However, Venezuela today has only 402 patients and 10 deaths linked to Covid-19. While the first cases of the virus were detected two months ago, these official figures are surprising: their curve is not exponential, as in other countries affected by the pandemic, but on the contrary follows a linear path. In this country where the regime does not shine through its transparency in public management and which no longer publishes epidemiological bulletins since 2013, virologists and infectiologists doubt the veracity of the official figures. These are communicated most of the time by Nicolas Maduro himself live on television. Mask over the face and accompanied more often by generals than by his Minister of Health, the disputed socialist president stands as chief in the fight against the coronavirus. For scientists, the infection figures demonstrate above all the weak screening capacity in Venezuela and do not reflect the real spread of the epidemic across the country.

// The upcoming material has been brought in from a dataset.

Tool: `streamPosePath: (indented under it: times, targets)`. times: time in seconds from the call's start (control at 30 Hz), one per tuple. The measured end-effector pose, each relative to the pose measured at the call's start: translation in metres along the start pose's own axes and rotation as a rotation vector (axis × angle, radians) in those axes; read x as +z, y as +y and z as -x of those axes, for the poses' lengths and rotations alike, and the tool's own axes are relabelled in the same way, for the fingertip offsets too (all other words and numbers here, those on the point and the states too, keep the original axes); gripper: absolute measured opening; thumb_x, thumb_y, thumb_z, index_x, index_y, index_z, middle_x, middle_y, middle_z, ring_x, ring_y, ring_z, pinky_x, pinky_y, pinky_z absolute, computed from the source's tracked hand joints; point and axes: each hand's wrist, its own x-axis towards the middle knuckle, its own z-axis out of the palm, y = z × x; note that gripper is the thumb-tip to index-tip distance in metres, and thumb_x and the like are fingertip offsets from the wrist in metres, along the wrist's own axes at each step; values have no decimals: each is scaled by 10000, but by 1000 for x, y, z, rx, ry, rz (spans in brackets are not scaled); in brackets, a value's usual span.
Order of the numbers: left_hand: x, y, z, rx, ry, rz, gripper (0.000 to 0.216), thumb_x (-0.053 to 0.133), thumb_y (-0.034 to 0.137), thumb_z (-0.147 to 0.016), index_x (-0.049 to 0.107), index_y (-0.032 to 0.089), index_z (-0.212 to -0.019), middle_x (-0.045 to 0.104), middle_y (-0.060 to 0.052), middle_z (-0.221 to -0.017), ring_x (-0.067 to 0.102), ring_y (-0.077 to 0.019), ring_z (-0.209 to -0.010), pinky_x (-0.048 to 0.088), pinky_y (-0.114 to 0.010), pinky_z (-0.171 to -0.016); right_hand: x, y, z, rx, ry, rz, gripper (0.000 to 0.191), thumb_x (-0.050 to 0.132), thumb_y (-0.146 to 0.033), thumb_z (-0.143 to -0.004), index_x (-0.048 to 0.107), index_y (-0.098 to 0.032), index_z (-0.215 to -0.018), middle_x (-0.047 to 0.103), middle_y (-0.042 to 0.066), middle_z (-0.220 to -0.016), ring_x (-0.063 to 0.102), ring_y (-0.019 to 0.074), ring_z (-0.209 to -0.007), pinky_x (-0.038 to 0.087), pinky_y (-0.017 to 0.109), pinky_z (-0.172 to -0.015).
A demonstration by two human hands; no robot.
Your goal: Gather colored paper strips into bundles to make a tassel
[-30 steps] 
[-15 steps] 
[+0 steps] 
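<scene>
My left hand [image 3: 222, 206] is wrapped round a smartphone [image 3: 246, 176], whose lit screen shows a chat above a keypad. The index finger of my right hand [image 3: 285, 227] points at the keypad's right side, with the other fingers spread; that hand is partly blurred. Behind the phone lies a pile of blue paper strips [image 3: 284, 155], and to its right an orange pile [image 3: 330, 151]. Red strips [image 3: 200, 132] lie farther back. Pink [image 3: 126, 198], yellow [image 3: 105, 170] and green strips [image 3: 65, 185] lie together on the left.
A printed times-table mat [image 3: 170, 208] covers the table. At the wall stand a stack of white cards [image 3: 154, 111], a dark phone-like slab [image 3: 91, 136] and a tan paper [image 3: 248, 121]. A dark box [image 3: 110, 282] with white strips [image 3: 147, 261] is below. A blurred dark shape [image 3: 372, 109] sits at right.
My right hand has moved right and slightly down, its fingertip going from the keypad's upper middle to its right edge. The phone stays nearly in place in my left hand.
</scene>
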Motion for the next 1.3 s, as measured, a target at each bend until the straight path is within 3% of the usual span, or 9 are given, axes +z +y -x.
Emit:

The first two patients of Covid-19 are announced in Venezuela on March 13, 2020. Only four days later, President Maduro decreed a strict confinement: closing of schools, curfew in certain districts at the end of the afternoon. noon, compulsory wearing of a mask and gloves for each trip, cutting off the main roads, closing of borders, suspension of air traffic. To enforce these rules, the army and the police crisscross the districts.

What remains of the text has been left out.